For all Shuttle missions the various segments of each booster are recombined in different configurations. The specific combination was kind of special for STS-135 as the boosters included segments from Shuttle flight, STS-26 (the first return-to-flight after the Challenger tragedy), STS-71 (Atlantis’ first docking to the Mir space station), STS-101 (Atlantis’ first ISS docking), STS-114 (the second return-to-flight after the loss of Columbia).
By around 2 pm on Sunday afternoon most of the media who had been photographing the first SRB coming in from the open sea at Jetty Park were encamped in the ‘Fish Lips’ ocean front restaurant for welcome refreshment.
Myself, Andy Green and Japanese journalist Kanoko Nakashima had not long joined them and just ordered our burgers when there was a sudden scramble from the others to pay and go.
Liberty Star, with the booster now firmly lashed alongside, had appeared in the channel right below the balcony where we were all sitting on its way to the Canaveral lock and the final stage of its journey home.
We elected to remain and eat our meal, with the knowledge that we’d likely get the chance to see the second booster’s trip through the lock gates, which separate the salty Atlantic from the freshwater Banana river, later or the next day.

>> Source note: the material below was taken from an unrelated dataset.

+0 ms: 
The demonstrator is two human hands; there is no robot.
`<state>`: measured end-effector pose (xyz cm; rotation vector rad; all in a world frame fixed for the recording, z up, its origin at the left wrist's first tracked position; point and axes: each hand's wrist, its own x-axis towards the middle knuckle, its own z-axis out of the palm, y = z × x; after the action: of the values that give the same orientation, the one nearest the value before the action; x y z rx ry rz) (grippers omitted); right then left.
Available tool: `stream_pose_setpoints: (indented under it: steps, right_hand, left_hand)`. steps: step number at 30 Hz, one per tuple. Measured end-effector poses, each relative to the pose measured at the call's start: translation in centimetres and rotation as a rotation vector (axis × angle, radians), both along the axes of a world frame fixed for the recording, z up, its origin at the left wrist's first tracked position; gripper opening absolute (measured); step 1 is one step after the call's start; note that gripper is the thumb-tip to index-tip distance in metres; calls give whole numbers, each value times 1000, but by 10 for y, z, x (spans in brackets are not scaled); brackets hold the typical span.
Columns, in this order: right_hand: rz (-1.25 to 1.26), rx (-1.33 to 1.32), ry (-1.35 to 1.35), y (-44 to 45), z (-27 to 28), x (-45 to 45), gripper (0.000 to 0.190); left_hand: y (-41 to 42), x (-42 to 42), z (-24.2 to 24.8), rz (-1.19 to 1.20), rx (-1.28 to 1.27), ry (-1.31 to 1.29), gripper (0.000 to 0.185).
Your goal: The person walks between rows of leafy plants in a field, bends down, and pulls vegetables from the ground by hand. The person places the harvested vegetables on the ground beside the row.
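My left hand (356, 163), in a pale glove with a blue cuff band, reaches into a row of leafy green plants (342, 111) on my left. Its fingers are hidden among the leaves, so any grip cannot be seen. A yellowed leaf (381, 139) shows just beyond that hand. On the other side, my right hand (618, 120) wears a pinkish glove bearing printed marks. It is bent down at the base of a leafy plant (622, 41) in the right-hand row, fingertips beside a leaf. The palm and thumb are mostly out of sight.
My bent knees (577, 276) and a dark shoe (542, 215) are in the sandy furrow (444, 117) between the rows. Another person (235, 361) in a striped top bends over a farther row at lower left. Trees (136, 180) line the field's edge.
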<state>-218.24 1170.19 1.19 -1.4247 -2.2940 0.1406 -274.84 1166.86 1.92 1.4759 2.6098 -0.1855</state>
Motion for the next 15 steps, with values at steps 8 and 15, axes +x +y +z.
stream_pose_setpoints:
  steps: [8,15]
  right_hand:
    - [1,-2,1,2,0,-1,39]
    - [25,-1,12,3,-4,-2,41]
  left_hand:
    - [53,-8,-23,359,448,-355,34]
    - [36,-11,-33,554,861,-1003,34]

To the sightseers and photographers at the lock all seemed to have gone according to plan. The first booster was delivered to ATK and the second would now make the journey early on Monday morning.
It was only when Andy and I arrived at the lock gates around 7 am the next day and started chatting to lock leader Michael Mannhardt that we learned the back end of the first booster had hit the side of the lock and been damaged as it was manoeuvred out.
This morning the rest of the media were waiting further up to first catch shots of the combination as it approached the lock system through a lifting road bridge, so we'd had an exlcusive first insight into what had happened.
Mike told us that the accident was due to a sand bar caused by the deep water drop off at the lock exit which, although it had recently been excavated from eight to 13 feet, could still present a problem to some vessels.
As a result - and because the Freedom Star with the second booster was carrying excess fuel which made it lower in the water - NASA decided to instigate a small boat ‘handover’ instead.
Freedom Star would bring the booster into the top end of the lock and then the booster would be detached and towed through and out of the other end by three Zodiac inflatable and passed to Liberty Star.
Though the exercise was not unique in the history of the Shuttle programme it made for a much more dramatic finale and photo opportunity for this normally straight forward aspect of recovery.